With his brain all but blown open, Quaid suddenly realizes that his desire to take a mental trip to Mars (a colony also ruled by a sinister corporation pretending to be a government, naturally) where he can play special agent stems from something very real: his actual life, pre-memory futzing (well, maybe?). Verhoeven’s film is often billed as ultra-violent and just kind of gross satire (its early incarnations as a David Cronenberg project are well-represented in everything from the iconic three-breasted sex worker to the film’s highly unexpected folk hero).

However, “Total Recall” is also an entertaining deconstruction of what gives people their identities — and how technology can take that from them. It’s not body horror; it’s brain horror. (And, yes, it’s worth noting that Len Wiseman’s 2012 remake, starring Colin Farrell, has little interest in exploring such heady themes, instead leaning far into the cheap pleasures of blowing stuff up.)

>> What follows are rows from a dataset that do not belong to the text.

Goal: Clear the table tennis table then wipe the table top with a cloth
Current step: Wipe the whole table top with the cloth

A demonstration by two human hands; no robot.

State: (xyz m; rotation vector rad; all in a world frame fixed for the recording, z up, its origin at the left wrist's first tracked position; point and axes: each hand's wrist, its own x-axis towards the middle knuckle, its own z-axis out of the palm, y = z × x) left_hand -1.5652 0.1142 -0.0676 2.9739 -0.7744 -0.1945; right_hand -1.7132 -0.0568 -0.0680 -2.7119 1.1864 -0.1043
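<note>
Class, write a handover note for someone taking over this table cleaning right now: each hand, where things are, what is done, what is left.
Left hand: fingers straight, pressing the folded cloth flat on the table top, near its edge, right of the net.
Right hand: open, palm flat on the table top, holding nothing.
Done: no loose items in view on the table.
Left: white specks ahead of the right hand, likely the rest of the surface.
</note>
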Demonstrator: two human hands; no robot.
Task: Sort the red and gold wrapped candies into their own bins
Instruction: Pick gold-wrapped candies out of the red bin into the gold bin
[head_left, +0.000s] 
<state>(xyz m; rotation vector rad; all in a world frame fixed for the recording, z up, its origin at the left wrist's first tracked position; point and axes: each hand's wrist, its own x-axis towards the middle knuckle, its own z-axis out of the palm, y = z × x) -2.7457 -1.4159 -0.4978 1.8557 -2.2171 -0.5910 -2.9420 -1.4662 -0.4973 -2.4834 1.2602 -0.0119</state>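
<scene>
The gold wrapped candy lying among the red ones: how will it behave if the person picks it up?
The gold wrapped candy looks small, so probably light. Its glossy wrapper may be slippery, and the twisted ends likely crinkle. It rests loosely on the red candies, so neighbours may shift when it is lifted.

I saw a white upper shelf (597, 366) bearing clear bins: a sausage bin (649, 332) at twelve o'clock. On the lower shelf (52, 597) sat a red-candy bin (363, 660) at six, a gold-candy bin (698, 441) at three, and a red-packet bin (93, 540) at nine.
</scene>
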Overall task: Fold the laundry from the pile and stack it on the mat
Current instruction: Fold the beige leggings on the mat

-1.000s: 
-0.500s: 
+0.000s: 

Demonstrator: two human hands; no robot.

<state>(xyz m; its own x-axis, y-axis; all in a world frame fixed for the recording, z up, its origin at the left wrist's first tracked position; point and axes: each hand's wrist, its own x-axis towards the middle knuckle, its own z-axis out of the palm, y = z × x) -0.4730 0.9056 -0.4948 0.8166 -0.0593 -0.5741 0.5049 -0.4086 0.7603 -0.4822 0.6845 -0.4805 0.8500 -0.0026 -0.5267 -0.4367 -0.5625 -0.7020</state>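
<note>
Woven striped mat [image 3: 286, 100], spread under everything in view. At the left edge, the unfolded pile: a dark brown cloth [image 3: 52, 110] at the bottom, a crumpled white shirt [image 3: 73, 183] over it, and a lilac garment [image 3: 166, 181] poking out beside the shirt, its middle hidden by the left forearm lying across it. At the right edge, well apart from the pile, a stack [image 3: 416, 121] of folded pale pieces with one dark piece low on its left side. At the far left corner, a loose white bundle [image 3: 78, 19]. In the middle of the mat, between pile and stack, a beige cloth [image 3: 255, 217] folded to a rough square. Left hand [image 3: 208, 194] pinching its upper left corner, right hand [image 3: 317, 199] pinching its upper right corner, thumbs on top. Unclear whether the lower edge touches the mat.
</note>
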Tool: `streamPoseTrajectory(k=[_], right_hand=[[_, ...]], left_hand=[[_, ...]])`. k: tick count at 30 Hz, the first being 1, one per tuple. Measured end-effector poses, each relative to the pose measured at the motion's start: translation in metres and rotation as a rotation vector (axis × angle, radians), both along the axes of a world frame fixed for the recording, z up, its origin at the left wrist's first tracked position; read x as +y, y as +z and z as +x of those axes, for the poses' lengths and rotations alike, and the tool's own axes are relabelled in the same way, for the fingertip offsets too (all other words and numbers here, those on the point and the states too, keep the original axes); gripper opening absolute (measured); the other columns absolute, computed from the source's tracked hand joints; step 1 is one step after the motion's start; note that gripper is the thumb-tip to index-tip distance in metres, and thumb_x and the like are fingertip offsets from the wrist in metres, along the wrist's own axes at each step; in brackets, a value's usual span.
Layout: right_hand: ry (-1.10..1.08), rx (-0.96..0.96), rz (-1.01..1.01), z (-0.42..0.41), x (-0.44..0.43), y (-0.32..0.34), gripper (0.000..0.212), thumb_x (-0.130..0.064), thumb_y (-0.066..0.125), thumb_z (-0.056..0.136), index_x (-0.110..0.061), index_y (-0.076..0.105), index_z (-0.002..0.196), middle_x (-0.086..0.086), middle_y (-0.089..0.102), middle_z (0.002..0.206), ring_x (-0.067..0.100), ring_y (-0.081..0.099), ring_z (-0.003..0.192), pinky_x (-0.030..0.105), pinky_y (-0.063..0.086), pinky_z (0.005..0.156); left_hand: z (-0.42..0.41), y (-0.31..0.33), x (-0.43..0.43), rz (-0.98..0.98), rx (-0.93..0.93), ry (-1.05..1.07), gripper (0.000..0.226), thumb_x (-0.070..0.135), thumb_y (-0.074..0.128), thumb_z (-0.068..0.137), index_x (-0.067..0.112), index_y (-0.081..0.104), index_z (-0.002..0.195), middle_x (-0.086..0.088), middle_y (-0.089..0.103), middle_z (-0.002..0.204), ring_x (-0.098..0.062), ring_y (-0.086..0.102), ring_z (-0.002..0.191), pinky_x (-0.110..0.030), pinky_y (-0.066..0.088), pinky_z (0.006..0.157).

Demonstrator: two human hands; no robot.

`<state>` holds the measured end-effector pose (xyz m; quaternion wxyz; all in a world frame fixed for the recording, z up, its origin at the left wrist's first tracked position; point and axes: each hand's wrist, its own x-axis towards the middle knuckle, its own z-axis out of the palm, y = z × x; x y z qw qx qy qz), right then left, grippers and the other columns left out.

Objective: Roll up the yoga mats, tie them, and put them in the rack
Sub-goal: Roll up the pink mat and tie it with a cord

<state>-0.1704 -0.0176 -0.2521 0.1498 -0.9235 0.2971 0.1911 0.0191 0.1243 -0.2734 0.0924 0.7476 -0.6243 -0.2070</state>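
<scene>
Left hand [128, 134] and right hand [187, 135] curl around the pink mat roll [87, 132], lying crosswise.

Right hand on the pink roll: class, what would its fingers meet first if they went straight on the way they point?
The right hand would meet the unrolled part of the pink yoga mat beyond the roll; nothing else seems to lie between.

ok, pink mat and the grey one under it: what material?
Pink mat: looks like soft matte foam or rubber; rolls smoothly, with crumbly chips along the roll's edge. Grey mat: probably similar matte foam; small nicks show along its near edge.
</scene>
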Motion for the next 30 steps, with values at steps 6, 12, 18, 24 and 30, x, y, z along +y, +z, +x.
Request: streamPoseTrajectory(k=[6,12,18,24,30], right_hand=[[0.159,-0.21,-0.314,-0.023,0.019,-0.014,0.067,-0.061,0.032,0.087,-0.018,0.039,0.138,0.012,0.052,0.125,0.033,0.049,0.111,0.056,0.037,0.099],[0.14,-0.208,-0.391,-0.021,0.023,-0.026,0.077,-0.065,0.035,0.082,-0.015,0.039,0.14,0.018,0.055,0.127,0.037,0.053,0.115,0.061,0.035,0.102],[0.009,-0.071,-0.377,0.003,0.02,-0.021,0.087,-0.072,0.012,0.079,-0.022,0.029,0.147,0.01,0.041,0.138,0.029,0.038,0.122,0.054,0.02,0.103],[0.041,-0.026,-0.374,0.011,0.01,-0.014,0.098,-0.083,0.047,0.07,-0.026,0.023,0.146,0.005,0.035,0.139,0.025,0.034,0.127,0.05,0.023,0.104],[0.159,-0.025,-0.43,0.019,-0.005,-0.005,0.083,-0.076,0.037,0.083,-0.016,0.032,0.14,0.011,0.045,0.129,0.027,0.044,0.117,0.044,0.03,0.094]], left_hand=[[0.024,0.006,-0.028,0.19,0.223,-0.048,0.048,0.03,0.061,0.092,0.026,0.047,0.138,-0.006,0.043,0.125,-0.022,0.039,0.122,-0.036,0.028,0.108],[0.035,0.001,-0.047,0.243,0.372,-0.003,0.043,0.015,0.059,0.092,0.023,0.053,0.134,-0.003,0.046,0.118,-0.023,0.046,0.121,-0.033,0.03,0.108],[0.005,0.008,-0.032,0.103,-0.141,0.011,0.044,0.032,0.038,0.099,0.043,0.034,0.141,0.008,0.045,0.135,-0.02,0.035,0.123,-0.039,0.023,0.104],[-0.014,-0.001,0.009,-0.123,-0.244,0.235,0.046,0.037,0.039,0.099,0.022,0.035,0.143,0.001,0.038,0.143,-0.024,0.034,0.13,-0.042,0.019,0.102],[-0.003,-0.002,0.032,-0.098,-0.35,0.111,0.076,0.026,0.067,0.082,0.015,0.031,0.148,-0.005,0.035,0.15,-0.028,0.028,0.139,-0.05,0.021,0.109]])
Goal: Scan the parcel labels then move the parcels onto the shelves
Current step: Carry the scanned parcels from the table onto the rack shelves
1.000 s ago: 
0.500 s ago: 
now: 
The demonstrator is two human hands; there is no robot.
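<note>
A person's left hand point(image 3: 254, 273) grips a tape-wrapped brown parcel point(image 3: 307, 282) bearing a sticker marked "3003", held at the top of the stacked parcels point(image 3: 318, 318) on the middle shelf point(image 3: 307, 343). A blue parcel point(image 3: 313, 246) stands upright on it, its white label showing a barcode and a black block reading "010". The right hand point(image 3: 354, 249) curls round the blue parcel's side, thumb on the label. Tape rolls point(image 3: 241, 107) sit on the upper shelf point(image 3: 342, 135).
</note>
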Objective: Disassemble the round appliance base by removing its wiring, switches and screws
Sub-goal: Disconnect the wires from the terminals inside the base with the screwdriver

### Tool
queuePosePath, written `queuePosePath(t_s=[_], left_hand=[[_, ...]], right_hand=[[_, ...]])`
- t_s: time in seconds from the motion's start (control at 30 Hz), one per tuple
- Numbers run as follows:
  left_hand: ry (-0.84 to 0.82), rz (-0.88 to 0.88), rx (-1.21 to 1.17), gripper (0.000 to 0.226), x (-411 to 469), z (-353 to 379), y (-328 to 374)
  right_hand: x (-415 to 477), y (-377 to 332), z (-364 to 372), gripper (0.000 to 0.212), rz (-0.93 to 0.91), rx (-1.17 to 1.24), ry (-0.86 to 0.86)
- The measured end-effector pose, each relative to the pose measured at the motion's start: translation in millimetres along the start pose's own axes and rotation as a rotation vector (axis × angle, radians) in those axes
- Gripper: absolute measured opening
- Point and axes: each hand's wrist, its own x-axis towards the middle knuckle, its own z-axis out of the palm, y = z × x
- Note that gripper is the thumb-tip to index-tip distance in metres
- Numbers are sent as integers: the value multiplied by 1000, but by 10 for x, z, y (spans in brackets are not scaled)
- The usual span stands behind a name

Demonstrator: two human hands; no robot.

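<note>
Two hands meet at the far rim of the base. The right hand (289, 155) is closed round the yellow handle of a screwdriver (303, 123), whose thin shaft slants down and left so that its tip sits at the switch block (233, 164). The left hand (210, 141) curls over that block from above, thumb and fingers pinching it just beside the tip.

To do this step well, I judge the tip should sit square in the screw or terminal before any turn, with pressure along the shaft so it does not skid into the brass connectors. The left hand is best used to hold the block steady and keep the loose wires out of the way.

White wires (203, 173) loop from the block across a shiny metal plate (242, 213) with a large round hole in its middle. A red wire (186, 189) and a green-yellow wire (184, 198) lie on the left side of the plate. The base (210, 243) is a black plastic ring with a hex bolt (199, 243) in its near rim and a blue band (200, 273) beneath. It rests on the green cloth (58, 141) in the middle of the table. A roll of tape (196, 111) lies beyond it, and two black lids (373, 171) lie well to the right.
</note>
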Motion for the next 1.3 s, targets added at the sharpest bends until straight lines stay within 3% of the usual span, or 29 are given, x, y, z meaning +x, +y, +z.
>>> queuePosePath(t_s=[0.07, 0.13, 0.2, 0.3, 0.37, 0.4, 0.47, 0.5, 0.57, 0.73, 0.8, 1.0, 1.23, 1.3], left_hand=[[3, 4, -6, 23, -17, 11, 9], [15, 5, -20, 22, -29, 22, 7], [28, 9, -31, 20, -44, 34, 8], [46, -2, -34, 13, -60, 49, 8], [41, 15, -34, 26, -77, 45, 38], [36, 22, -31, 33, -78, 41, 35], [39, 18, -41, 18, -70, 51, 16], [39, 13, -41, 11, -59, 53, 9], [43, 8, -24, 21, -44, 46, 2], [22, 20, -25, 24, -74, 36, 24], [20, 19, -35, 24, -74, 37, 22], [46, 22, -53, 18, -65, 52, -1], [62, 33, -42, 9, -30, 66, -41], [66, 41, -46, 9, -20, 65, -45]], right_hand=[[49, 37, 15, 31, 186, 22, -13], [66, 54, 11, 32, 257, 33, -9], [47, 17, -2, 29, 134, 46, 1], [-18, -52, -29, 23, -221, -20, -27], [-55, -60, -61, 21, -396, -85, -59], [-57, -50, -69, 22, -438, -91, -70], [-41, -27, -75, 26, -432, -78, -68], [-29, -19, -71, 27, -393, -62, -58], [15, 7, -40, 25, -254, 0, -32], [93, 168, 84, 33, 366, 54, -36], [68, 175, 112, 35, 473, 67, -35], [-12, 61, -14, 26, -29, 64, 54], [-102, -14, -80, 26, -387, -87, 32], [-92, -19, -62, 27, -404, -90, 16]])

Ultimately, unlocking his memories and freeing them from the control of a tyrannical corporation built around its ability to snuff out insurrection allows Quaid (aka Hauser, whose own name isn’t even revealed to him until after all that memory meddling) to explore himself in honest terms. The results aren’t necessarily happy ones — Quaid/Hauser is revealed as an agent of the state in the worst of ways; it’s even his own likeness that tells him so — but it charts a path for a better future, one without corporate control, where memories belong only to the people who made them (the usual way, not the computer way). Thirty years later, that message seems timelier than ever.